Exercise prompt:
Transcribe the data. Leave out nothing.
+++
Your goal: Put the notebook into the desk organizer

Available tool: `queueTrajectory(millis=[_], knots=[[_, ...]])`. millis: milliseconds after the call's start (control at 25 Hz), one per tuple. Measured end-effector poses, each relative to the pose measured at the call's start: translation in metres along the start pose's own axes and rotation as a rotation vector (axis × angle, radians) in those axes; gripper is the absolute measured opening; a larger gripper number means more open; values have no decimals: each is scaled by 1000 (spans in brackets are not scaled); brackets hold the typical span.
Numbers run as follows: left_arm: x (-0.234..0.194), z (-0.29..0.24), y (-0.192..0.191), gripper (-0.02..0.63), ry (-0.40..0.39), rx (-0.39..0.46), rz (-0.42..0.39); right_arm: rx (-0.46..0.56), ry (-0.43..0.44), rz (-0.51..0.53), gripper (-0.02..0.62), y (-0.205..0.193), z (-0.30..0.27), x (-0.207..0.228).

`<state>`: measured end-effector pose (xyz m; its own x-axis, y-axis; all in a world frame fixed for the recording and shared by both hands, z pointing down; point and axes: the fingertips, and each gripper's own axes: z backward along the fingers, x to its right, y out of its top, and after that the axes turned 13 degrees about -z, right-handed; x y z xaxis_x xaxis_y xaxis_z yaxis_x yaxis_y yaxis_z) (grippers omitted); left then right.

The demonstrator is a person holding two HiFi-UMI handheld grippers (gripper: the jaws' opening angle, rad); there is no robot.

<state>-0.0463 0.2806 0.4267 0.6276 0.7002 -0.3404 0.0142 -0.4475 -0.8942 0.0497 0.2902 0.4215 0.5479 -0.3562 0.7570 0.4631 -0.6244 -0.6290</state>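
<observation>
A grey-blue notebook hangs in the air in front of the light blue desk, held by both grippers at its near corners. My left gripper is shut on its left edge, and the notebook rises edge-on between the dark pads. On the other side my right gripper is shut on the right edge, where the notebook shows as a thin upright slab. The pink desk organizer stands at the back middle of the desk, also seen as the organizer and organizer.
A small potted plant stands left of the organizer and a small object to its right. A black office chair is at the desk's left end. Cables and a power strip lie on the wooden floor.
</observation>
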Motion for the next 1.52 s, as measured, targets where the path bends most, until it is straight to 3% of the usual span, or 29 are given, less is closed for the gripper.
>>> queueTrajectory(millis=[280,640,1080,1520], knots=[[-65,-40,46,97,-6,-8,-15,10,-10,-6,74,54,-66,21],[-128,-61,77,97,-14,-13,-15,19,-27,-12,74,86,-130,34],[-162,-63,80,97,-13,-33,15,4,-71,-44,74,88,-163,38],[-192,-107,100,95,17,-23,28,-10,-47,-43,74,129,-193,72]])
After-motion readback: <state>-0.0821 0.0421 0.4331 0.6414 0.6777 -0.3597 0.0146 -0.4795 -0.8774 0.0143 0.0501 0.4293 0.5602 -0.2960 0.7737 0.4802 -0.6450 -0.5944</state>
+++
Task response:
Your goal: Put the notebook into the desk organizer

Available tool: `queueTrajectory(millis=[_], knots=[[_, ...]])`. millis: milliseconds after the call's start (control at 25 Hz), one per tuple. Measured end-effector poses, each relative to the pose measured at the call's start: translation in metres along the start pose's own axes and rotation as a rotation vector (axis × angle, radians) in those axes; gripper is the absolute measured opening; a larger gripper number means more open; values have no decimals: each is scaled by 1000 (spans in brackets are not scaled); brackets hold the typical span.
Numbers run as follows: left_arm: x (-0.234..0.194), z (-0.29..0.24), y (-0.192..0.191), gripper (-0.02..0.63), ry (-0.40..0.39), rx (-0.39..0.46), rz (-0.42..0.39); right_arm: rx (-0.46..0.56), ry (-0.43..0.44), rz (-0.51..0.53), gripper (-0.02..0.62), y (-0.205..0.193), z (-0.30..0.27), x (-0.207..0.228).

`<state>`: measured end-effector pose (xyz m; its own x-axis, y-axis; all in a world frame fixed for the recording and shared by both hands, z pointing down; point and axes: the fingertips, and each gripper's own axes: z backward along the fingers, x to its right, y out of its top, and after that the axes turned 13 degrees about -z, right-handed; x y z xaxis_x xaxis_y xaxis_z yaxis_x yaxis_y yaxis_z) (grippers omitted); left then right.

The demonstrator is a person holding two HiFi-UMI handheld grippers (gripper: the jaws' opening angle, rad); there is no robot.

<state>-0.0463 0.2806 0.4267 0.6276 0.7002 -0.3404 0.0142 -0.4475 -0.8942 0.0497 0.2902 0.4215 0.5479 -0.3562 0.7570 0.4631 -0.6244 -0.6290</state>
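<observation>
A grey-blue notebook hangs in the air in front of the light blue desk, held by both grippers at its near corners. My left gripper is shut on its left edge, and the notebook rises edge-on between the dark pads. On the other side my right gripper is shut on the right edge, where the notebook shows as a thin upright slab. The pink desk organizer stands at the back middle of the desk, also seen as the organizer and organizer.
A small potted plant stands left of the organizer and a small object to its right. A black office chair is at the desk's left end. Cables and a power strip lie on the wooden floor.
</observation>
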Motion for the next 1.52 s, as measured, targets where the path bends most, until it is straight to 3% of the usual span, or 29 are given, less is closed for the gripper.
>>> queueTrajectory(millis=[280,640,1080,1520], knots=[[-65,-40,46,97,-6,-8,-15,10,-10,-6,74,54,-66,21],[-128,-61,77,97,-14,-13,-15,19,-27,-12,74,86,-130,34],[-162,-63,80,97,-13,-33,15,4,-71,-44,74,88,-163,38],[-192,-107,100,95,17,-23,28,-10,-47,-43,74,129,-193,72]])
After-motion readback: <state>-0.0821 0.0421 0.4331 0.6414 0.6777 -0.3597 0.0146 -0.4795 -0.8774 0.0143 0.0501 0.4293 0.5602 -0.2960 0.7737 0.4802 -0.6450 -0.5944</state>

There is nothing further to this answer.